What about the cost of my time? Well, I consider money saved by cooking from scratch as part of my income, tax- and childcare-free. And cooking healthy food doesn't have to mean hours and hours in the kitchen, as I mentioned in an earlier post. In fact, a recent study compared meal-prep times between two groups of two-career couples: those cooking from scratch and those relying on convenience foods.The ones who bought prepared foods didn't save time because they tended to make more elaborate meals.

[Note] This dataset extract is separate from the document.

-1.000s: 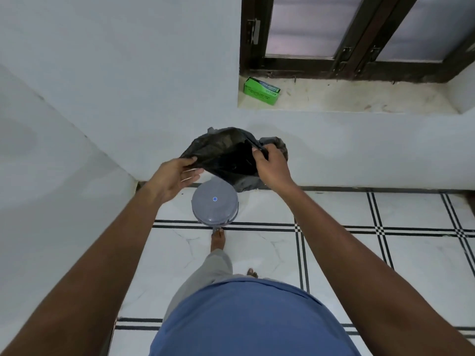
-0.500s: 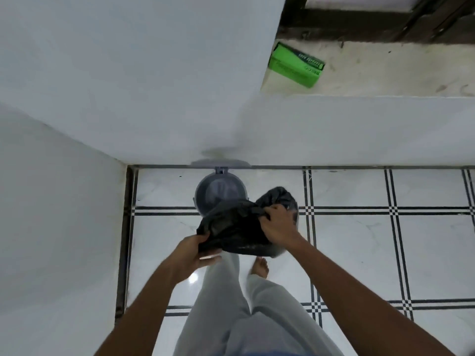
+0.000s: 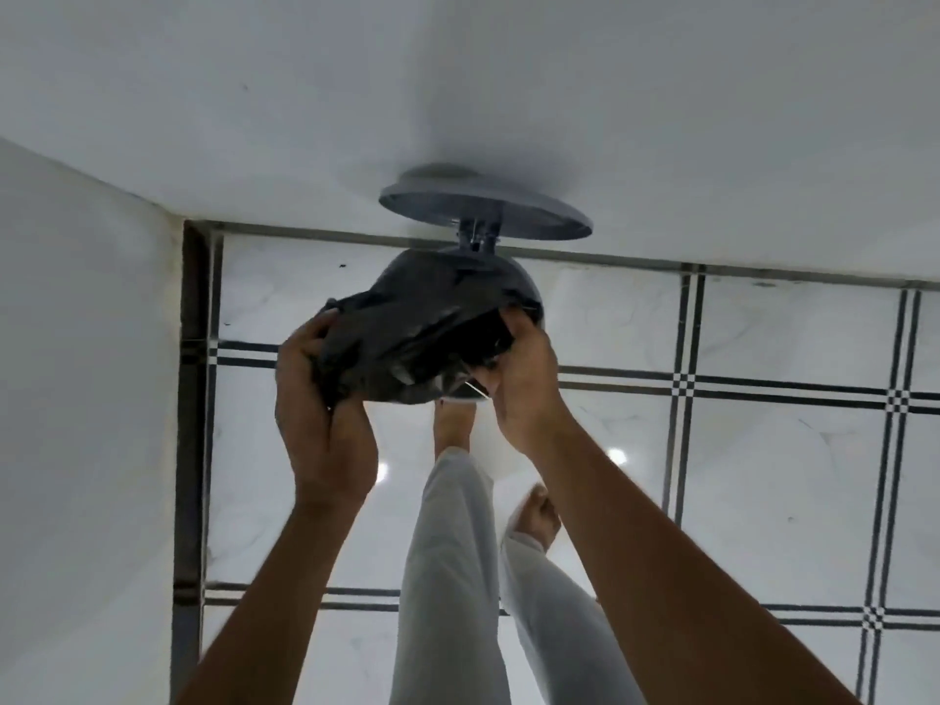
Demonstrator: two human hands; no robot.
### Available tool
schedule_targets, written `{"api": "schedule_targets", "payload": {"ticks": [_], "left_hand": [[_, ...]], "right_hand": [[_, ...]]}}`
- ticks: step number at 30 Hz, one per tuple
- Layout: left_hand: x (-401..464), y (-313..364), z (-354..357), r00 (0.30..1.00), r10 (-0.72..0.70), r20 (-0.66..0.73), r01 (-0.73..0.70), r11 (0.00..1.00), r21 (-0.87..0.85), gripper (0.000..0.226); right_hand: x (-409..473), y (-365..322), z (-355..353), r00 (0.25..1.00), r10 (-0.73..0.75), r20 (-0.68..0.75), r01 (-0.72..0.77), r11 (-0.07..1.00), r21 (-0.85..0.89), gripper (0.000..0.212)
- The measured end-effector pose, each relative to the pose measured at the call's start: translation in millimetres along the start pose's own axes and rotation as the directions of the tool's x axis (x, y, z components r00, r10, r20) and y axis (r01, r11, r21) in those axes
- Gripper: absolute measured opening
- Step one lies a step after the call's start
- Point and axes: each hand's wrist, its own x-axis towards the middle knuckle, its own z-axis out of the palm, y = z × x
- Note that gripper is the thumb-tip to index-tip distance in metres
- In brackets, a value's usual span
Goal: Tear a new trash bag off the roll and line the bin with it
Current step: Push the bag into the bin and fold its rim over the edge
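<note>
A crumpled black trash bag (image 3: pixel 422 333) covers the mouth of the small round grey bin, whose body is almost wholly hidden under it. The bin's lid (image 3: pixel 483 213) stands open, tilted back against the white wall. My left hand (image 3: pixel 320 399) grips the bag's left edge. My right hand (image 3: pixel 519 379) grips its right edge, thumb tucked into the plastic. Both hands hold the bag against the bin's top. One bare foot reaches under the bag at the bin's base. The roll is not in view.
The bin stands in a corner, a white wall (image 3: pixel 458 94) behind it and another white wall (image 3: pixel 76 399) to its left. White floor tiles (image 3: pixel 763 475) with black grid lines spread to the right. My legs in light trousers (image 3: pixel 458 577) stand just behind the bin.
The bin's lid has swung open. The view dropped closer to the bin, and both hands brought the bag down from chest height onto the bin's mouth. The green box has left the view.
</note>
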Motion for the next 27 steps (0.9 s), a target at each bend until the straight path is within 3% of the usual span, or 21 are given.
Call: {"api": "schedule_targets", "payload": {"ticks": [1,3,5,7,9,11,13,15,18,20,22,24,27], "left_hand": [[7,-20,8,0.99,0.133,0.04,-0.135,0.989,0.051,0.048],[20,-65,26,0.97,0.2,0.136,-0.211,0.975,0.074,0.048],[24,-112,46,0.977,0.074,0.198,-0.09,0.993,0.073,0.044],[29,-153,67,0.95,-0.163,0.266,0.155,0.987,0.049,0.034],[45,-189,96,0.842,-0.405,0.357,0.424,0.905,0.027,0.03],[66,-216,123,0.714,-0.589,0.378,0.569,0.803,0.177,0.036],[89,-235,149,0.589,-0.704,0.398,0.555,0.71,0.435,0.043],[105,-244,174,0.529,-0.74,0.415,0.482,0.665,0.571,0.041],[124,-247,194,0.445,-0.79,0.422,0.368,0.591,0.718,0.045],[128,-247,198,0.265,-0.853,0.449,0.284,0.514,0.809,0.046],[132,-248,196,0.126,-0.866,0.484,0.362,0.494,0.79,0.042],[135,-243,188,0.095,-0.862,0.498,0.499,0.475,0.725,0.03],[134,-229,166,0.059,-0.776,0.628,0.781,0.428,0.455,0.042]], "right_hand": [[21,4,-1,0.999,-0.049,-0.019,0.048,0.999,-0.019,0.041],[51,16,-11,0.991,-0.117,-0.07,0.113,0.992,-0.061,0.042],[78,31,-22,0.988,-0.111,-0.104,0.104,0.992,-0.065,0.037],[97,43,-29,0.992,-0.045,-0.122,0.041,0.999,-0.032,0.025],[128,61,-39,0.99,-0.055,-0.131,0.042,0.995,-0.095,0.014],[151,73,-41,0.985,-0.044,-0.164,0.013,0.982,-0.188,0.015],[171,84,-39,0.982,-0.047,-0.185,-0.016,0.946,-0.325,0.02],[194,97,-41,0.981,-0.089,-0.172,-0.001,0.886,-0.464,0.057],[208,101,-43,0.981,-0.138,-0.139,0.033,0.816,-0.577,0.046],[213,100,-48,0.975,-0.171,-0.14,0.05,0.788,-0.614,0.039],[213,96,-51,0.968,-0.201,-0.148,0.059,0.76,-0.647,0.039],[206,90,-57,0.957,-0.235,-0.17,0.068,0.751,-0.657,0.045],[196,72,-71,0.94,-0.261,-0.221,0.069,0.778,-0.624,0.039]]}}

One family made a simple meal of sandwiches and edamame, using bread, cheese, greens and salmon and tomatoes. That meal took about a half-hour to prepare. Another family had a six-dish convenience-food meal of microwave barbecued ribs, macaroni and cheese, prebagged salad, bagged dinner rolls and a cookies and ice cream dessert. That meal also took a half-hour.
I had to look up edemame, but not in my Webster's. (It's amazing how many ethnic food items, like quesadillas, have become mainstream in the seventeen years since I left the US.) It won't be on my table anytime soon. Then I read this bizarre statement:
The study authors noted that the biggest time savings of convenience foods may be at the grocery store, where it's faster to grab a frozen entree than to collect six separate ingredients to make the same dish from scratch.
Well, that might be true if you're shopping for only one meal at a time. It didn't occur to the clueless study authors that four or five of the six ingredients would be used for several meals. I imagine that those who rely on convenience foods make more trips to the store because (a) they don't have room to store all those bulky packages for more than a few days and (b) they are unable to improvise when they run out of a particular item.

I have another question about this study, which says that Americans spend 22 minutes on a grocery-shopping trip. Are American stores really so efficient? Twenty-two minutes doesn't leave much time for reading ingredients and comparing prices, either.

Some convenience foods don't save any time, like matza balls from a mix. I tease one of my friends about using it because matzah balls only contain eggs, matzah meal, salt and maybe a little oil--once you are getting the bowl dirty there's no advantage to the mix. Of course the mix contains all kinds of things that make the matzah balls fluffy.

Even so the mix is probably healthier than Robin's recipe containing six tablespoons of margarine. Try her recipe for ribollita, the ultimate winter stew, instead.

I can relax a bit now that our annual family Chanukah party is over. We used Carolyn's idea for Chanukah magnets, impressing my guests.